Task prompt: Beneath this instruction is a listing; write out exactly the line that contains "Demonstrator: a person" and each line after it to the last.

Provided data:
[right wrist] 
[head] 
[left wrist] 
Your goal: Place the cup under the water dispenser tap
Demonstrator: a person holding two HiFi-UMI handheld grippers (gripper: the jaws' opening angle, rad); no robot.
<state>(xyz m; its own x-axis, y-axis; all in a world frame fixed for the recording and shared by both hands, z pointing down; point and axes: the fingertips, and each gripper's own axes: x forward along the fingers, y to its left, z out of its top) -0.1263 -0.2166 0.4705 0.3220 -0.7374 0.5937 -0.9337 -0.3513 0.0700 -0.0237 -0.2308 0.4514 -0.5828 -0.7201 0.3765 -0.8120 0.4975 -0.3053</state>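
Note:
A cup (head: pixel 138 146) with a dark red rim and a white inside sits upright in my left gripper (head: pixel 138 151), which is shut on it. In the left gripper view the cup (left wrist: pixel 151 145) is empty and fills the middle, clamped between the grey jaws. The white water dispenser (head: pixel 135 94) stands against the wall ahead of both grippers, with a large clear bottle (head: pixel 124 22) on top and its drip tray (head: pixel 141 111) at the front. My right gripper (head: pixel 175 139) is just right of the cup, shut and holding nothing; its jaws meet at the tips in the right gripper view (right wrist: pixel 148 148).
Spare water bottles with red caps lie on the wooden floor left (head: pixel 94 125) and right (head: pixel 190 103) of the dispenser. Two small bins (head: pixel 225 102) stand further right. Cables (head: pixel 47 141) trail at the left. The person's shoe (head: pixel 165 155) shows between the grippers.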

Your response:
Demonstrator: a person holding two HiFi-UMI handheld grippers (gripper: the jaws' opening angle, rad); no robot.
<state>(xyz m; its own x-axis, y-axis; all in a world frame fixed for the recording and shared by both hands, z pointing down; point and axes: the fingertips, and each gripper's own axes: x forward along the fingers, y to its left, z out of its top) -0.1263 -0.2166 0.4705 0.3220 -0.7374 0.5937 -0.9337 -0.3513 0.0700 -0.0237 -0.2308 0.4514 -0.5828 -0.7201 0.3765 -0.8120 0.4975 -0.3053</state>
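Note:
A cup (head: pixel 138 146) with a dark red rim and a white inside sits upright in my left gripper (head: pixel 138 151), which is shut on it. In the left gripper view the cup (left wrist: pixel 151 145) is empty and fills the middle, clamped between the grey jaws. The white water dispenser (head: pixel 135 94) stands against the wall ahead of both grippers, with a large clear bottle (head: pixel 124 22) on top and its drip tray (head: pixel 141 111) at the front. My right gripper (head: pixel 175 139) is just right of the cup, shut and holding nothing; its jaws meet at the tips in the right gripper view (right wrist: pixel 148 148).
Spare water bottles with red caps lie on the wooden floor left (head: pixel 94 125) and right (head: pixel 190 103) of the dispenser. Two small bins (head: pixel 225 102) stand further right. Cables (head: pixel 47 141) trail at the left. The person's shoe (head: pixel 165 155) shows between the grippers.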

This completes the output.